(Data items)
+ + + +

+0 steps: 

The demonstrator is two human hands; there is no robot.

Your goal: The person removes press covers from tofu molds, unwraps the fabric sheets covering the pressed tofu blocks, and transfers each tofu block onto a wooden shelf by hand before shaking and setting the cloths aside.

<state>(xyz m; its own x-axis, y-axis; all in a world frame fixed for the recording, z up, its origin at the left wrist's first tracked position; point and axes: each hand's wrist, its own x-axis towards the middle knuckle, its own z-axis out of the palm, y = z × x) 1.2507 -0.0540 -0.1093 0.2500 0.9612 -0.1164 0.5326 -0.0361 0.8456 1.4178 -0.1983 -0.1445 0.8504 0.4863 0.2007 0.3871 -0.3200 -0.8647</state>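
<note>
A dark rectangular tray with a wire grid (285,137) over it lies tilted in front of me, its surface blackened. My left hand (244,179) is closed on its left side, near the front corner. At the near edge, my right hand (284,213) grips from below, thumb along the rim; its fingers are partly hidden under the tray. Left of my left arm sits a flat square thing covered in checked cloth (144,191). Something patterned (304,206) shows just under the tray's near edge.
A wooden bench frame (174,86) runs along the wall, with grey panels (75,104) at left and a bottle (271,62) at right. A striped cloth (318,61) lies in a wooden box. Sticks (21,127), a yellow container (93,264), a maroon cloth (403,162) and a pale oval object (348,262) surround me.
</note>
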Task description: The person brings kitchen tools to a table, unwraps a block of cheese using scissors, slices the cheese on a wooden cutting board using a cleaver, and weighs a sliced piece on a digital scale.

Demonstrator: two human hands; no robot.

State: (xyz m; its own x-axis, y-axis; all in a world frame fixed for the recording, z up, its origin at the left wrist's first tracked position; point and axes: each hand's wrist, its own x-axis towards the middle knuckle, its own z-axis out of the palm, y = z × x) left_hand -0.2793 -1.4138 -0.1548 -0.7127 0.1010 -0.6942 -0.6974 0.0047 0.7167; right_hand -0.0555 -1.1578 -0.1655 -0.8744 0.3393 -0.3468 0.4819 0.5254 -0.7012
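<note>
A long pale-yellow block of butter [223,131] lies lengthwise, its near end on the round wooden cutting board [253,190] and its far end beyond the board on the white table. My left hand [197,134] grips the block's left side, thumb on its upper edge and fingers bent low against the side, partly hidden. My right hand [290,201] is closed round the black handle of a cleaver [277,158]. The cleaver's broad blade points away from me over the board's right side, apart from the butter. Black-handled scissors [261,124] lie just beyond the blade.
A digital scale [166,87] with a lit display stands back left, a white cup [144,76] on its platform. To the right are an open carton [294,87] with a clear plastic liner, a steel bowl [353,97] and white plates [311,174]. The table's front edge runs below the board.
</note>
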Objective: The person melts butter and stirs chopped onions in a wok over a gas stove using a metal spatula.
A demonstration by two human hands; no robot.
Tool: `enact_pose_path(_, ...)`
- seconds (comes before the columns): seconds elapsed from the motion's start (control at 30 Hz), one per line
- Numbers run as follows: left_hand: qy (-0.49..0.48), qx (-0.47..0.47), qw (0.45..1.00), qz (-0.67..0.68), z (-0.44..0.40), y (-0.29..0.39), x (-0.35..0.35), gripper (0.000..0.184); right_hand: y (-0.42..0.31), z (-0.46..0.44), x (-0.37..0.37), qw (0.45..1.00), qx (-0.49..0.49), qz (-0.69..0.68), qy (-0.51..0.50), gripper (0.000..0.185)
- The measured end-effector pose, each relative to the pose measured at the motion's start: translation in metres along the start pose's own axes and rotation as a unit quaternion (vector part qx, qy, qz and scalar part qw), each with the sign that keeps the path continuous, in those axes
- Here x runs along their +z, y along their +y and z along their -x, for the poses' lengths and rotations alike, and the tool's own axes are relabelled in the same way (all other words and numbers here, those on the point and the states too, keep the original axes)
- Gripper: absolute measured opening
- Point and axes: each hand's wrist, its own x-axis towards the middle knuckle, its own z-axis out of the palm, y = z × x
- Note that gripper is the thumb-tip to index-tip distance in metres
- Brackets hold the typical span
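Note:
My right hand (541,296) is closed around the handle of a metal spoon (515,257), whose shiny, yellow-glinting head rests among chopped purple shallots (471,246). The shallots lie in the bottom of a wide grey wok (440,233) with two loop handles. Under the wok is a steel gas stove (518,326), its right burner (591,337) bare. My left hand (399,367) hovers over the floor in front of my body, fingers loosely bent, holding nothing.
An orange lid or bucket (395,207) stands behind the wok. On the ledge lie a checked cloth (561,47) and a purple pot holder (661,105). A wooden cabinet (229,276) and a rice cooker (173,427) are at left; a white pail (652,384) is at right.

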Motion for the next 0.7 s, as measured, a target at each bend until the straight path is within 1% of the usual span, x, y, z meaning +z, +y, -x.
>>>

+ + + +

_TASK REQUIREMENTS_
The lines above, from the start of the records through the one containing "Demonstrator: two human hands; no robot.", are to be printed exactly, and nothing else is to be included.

_RESPONSE TO THE TASK_
+0 steps: 

The demonstrator is two human hands; there is no robot.

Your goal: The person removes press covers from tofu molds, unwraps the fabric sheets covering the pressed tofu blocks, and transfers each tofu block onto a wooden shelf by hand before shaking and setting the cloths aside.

<state>(xyz m; its own x-axis, y-axis; all in a world frame fixed for the recording, z up, its origin at the left wrist's first tracked position; point and axes: each hand's wrist, its own x-axis towards the middle knuckle, its own z-axis out of the palm, y = z × x) 1.2507 -0.0540 -0.1093 0.2500 0.9612 -0.1164 0.5326 -0.0361 0.8456 1.4178 -0.1983 -0.1445 0.8504 0.4863 0.2007 0.3871 -0.3200 -0.8647</state>
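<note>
A dark rectangular tray with a wire grid (285,137) over it lies tilted in front of me, its surface blackened. My left hand (244,179) is closed on its left side, near the front corner. At the near edge, my right hand (284,213) grips from below, thumb along the rim; its fingers are partly hidden under the tray. Left of my left arm sits a flat square thing covered in checked cloth (144,191). Something patterned (304,206) shows just under the tray's near edge.
A wooden bench frame (174,86) runs along the wall, with grey panels (75,104) at left and a bottle (271,62) at right. A striped cloth (318,61) lies in a wooden box. Sticks (21,127), a yellow container (93,264), a maroon cloth (403,162) and a pale oval object (348,262) surround me.
</note>
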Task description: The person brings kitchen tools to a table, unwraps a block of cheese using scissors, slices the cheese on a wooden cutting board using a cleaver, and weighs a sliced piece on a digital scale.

Demonstrator: two human hands; no robot.

That concludes the answer to this exercise.